TASK ITEM — Where a line holds the word "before", copy that line from the data below.

[Source records]
***
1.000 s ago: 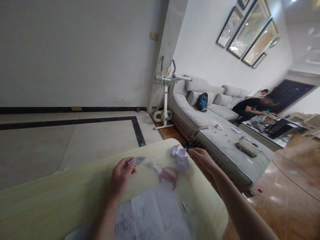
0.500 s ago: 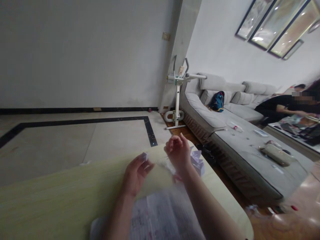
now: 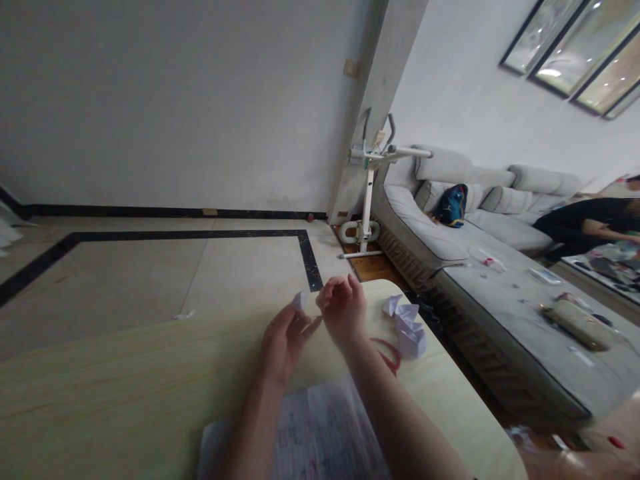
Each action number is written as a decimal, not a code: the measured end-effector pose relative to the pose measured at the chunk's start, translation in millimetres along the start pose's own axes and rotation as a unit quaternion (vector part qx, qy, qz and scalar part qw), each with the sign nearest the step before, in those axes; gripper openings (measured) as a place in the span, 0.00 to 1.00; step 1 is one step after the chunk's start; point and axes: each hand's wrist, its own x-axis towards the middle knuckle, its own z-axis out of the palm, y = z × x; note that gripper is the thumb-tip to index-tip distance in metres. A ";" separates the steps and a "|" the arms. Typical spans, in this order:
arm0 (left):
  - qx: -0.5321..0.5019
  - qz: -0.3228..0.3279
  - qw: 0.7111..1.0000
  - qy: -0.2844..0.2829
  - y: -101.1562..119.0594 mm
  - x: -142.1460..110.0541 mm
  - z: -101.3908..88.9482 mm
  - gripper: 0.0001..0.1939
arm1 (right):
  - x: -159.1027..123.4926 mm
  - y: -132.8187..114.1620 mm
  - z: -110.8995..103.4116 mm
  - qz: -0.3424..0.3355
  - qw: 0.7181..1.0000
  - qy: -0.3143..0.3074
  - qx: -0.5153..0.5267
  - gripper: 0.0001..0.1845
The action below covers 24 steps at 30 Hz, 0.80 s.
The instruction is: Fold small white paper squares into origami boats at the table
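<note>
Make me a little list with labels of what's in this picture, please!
Left hand: pinching a small folded paper
Right hand: curled close beside that paper; touching it, cannot tell
Table: pale yellow wood
Near the hands: folded paper shapes, red scissors, written sheets
Behind: grey sofa, another person

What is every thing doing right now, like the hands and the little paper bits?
left hand: pinching a small folded paper piece
right hand: curled, fingers beside that piece
folded paper shapes: piled near the table edge
written sheet: flat under the arms
red scissors: lying on the table, partly hidden
</note>
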 end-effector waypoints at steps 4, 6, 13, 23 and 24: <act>-0.010 0.006 1.000 0.003 0.5 0.1 -0.4 0.09 | -1.7 -2.8 0.3 0.009 1.000 -0.005 0.020 0.19; -0.003 0.012 1.000 0.005 0.9 -0.4 -0.3 0.11 | -2.7 -4.4 0.8 0.014 1.000 -0.007 0.020 0.19; -0.002 0.030 0.999 0.044 -1.8 1.1 -2.5 0.12 | -13.9 -47.5 -26.7 -0.046 0.993 -0.016 -0.104 0.12; 0.033 0.031 0.997 0.061 -4.2 2.9 -3.9 0.14 | -28.7 -171.5 -185.9 0.018 0.748 0.146 -0.647 0.19; 0.035 0.032 0.997 0.064 -3.7 2.7 -4.0 0.14 | -29.4 -171.0 -193.2 0.062 0.745 0.136 -0.650 0.20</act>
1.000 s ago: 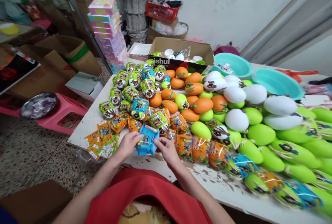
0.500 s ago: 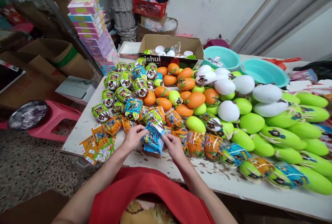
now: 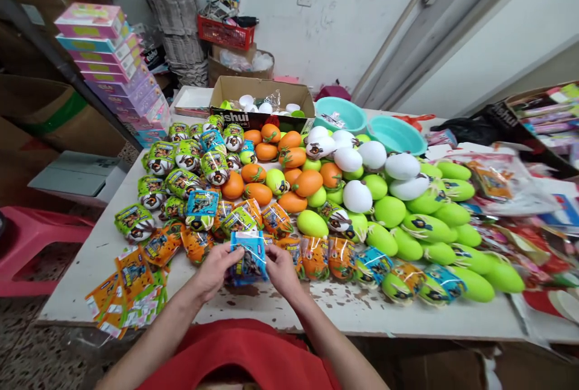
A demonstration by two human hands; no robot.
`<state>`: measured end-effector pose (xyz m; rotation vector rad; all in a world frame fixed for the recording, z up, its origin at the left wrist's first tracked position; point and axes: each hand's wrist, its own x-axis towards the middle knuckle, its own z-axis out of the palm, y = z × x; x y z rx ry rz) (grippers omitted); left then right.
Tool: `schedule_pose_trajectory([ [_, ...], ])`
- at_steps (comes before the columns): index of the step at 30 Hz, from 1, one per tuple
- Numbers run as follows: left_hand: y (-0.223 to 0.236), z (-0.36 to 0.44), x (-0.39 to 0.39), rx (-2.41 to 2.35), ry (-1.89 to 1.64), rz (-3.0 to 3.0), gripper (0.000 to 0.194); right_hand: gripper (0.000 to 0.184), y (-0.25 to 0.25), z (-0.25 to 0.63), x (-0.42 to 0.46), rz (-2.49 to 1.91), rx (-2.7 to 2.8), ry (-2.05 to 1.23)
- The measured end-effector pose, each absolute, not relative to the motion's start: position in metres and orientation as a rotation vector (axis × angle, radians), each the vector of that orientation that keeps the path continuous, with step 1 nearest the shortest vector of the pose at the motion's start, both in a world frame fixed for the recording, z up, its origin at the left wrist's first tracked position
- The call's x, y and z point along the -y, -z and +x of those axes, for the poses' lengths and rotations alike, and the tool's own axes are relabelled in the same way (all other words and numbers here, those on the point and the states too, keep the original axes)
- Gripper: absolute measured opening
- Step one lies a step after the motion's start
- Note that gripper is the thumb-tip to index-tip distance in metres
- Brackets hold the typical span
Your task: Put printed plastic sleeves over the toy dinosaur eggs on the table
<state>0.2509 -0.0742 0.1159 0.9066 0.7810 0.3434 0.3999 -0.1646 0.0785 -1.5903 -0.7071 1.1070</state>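
A blue printed plastic packet (image 3: 249, 257) is held upright between my two hands, just above the front of the table. My left hand (image 3: 216, 270) pinches its left side with the thumb on the face. At its right edge, the fingers of my right hand (image 3: 281, 268) are closed on the packet. Behind the packet lie wrapped eggs in orange bags (image 3: 315, 257), bare orange eggs (image 3: 308, 183) and green eggs (image 3: 312, 223). Left of my left hand, flat orange packets and small printed cards (image 3: 133, 278) lie in a loose pile.
Wrapped green-and-white eggs (image 3: 134, 222) cover the table's left side; white eggs (image 3: 357, 196) and more green ones fill the right. At the back stand an open carton (image 3: 266, 90) and two turquoise basins (image 3: 398, 135). A stack of boxes (image 3: 113, 85) rises at the left.
The view has swung to the right, bringing a carton and clutter at the right into sight. The blue packet is now turned with its printed face more squarely toward me, still in both hands.
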Motion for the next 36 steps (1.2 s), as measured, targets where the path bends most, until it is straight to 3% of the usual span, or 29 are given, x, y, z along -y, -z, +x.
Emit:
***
ANSWER SPACE —
Each action number is written as a decimal, not a code: the measured end-effector pose relative to the pose measured at the chunk's start, translation in millimetres along the start pose's own axes and rotation as a unit quaternion (vector part qx, qy, qz and scalar part qw), each with the sign nearest the step before, in those axes; gripper openings (measured) as a place in the span, 0.00 to 1.00; step 1 is one step after the chunk's start; point and axes: each hand's wrist, its own x-axis towards the middle knuckle, its own z-axis out of the palm, y = z × x; note that gripper is the thumb-tip to index-tip distance in metres. A ";" separates the steps and a "|" the arms. Typical spans, in this order:
- at_steps (comes before the columns): index of the step at 30 Hz, from 1, one per tuple

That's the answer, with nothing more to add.